__TASK TO CARRY OUT__:
Find the line containing "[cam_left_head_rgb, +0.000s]" in the material below, then please transcribe it and each line after it exactly, without the pictures.

__DATASET SECTION__:
= = = = =

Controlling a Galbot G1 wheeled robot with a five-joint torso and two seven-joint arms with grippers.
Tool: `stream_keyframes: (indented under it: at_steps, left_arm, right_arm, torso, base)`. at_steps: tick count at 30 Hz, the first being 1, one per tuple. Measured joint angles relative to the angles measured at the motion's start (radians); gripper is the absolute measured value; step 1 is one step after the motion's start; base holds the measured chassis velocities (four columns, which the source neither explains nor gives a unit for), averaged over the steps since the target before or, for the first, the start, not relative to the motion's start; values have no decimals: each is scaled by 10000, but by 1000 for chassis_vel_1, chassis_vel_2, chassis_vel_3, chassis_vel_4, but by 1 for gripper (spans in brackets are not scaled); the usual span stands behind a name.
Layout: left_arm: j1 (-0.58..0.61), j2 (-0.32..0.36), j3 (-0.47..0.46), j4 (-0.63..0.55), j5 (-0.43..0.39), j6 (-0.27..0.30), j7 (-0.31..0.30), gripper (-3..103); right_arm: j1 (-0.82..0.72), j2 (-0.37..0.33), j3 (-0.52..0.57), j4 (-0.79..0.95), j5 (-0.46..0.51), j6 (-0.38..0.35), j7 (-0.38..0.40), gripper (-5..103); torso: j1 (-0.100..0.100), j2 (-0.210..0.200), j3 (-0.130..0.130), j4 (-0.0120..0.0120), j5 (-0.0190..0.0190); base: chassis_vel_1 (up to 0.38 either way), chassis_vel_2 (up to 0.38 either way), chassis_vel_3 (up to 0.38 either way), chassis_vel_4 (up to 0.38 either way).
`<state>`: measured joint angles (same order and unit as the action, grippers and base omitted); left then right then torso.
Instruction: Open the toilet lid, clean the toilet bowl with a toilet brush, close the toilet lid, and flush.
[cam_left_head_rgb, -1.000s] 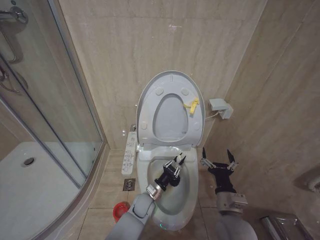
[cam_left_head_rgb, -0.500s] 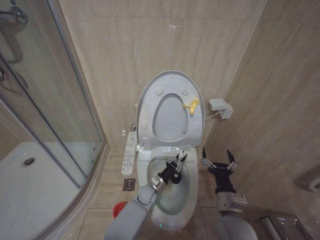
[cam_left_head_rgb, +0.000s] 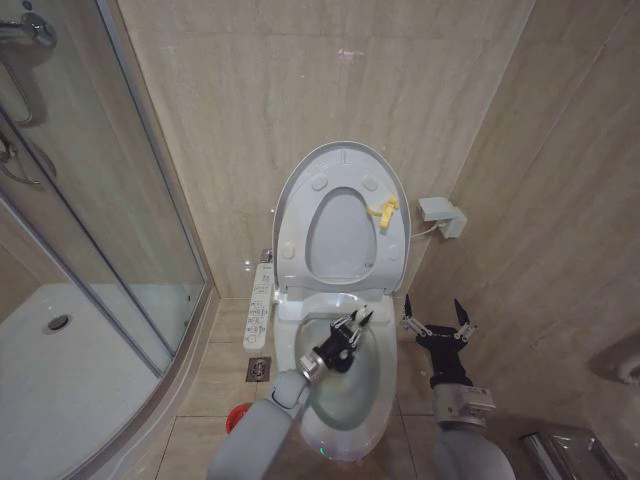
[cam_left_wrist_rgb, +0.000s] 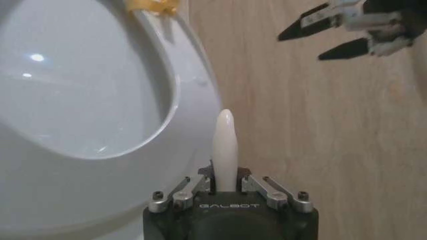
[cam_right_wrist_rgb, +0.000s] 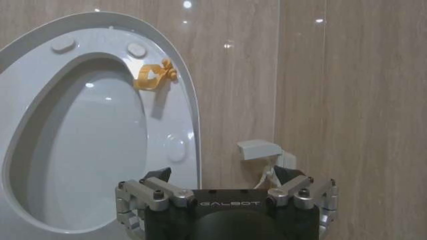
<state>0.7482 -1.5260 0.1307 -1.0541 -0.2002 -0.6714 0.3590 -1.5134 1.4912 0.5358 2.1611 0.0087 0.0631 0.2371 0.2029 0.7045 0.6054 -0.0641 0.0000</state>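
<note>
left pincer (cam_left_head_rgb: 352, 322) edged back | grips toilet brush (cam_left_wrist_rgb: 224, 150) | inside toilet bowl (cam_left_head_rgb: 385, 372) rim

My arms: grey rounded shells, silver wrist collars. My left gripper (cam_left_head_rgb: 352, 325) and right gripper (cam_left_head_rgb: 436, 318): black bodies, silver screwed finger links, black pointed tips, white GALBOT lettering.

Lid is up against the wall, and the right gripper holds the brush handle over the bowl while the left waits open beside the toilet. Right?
Arms swapped. In the head view the left gripper holds the toilet brush over the toilet bowl; the right gripper waits open beside it. The toilet lid is up.
</note>
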Motion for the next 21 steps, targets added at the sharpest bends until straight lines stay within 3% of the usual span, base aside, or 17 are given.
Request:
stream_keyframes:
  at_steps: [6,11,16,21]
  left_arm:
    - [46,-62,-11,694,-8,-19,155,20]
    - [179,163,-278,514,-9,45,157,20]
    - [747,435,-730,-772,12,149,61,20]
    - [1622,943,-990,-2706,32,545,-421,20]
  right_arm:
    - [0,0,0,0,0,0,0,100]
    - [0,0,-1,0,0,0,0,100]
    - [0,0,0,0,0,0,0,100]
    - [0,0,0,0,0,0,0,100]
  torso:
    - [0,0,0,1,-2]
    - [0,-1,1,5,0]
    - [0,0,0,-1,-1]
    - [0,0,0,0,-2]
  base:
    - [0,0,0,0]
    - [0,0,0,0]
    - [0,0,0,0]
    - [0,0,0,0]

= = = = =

__ANSWER BELOW__:
[cam_left_head_rgb, +0.000s] 
[cam_left_wrist_rgb, +0.000s] 
[cam_right_wrist_rgb, +0.000s] 
<state>0.7482 -1.5260 0.1307 -1.0541 -0.2002 -0.6714 0.3590 -1.5134 1.4912 0.5358 2.1611 0.0087 0.0631 0.2371 0.2029 0.7045 0.6054 -0.0641 0.0000</state>
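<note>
left pincer (cam_left_head_rgb: 352, 322) edged back | grips toilet brush (cam_left_wrist_rgb: 224, 150) | inside toilet bowl (cam_left_head_rgb: 385, 372) rim

My arms: grey rounded shells, silver wrist collars. My left gripper (cam_left_head_rgb: 352, 325) and right gripper (cam_left_head_rgb: 436, 318): black bodies, silver screwed finger links, black pointed tips, white GALBOT lettering.

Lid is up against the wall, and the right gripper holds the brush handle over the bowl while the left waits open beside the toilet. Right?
Arms swapped. In the head view the left gripper holds the toilet brush over the toilet bowl; the right gripper waits open beside it. The toilet lid is up.
</note>
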Motion for the next 21 steps, targets added at the sharpest bends until straight lines stay within 3% of the usual span, base aside, or 17 are given.
Request:
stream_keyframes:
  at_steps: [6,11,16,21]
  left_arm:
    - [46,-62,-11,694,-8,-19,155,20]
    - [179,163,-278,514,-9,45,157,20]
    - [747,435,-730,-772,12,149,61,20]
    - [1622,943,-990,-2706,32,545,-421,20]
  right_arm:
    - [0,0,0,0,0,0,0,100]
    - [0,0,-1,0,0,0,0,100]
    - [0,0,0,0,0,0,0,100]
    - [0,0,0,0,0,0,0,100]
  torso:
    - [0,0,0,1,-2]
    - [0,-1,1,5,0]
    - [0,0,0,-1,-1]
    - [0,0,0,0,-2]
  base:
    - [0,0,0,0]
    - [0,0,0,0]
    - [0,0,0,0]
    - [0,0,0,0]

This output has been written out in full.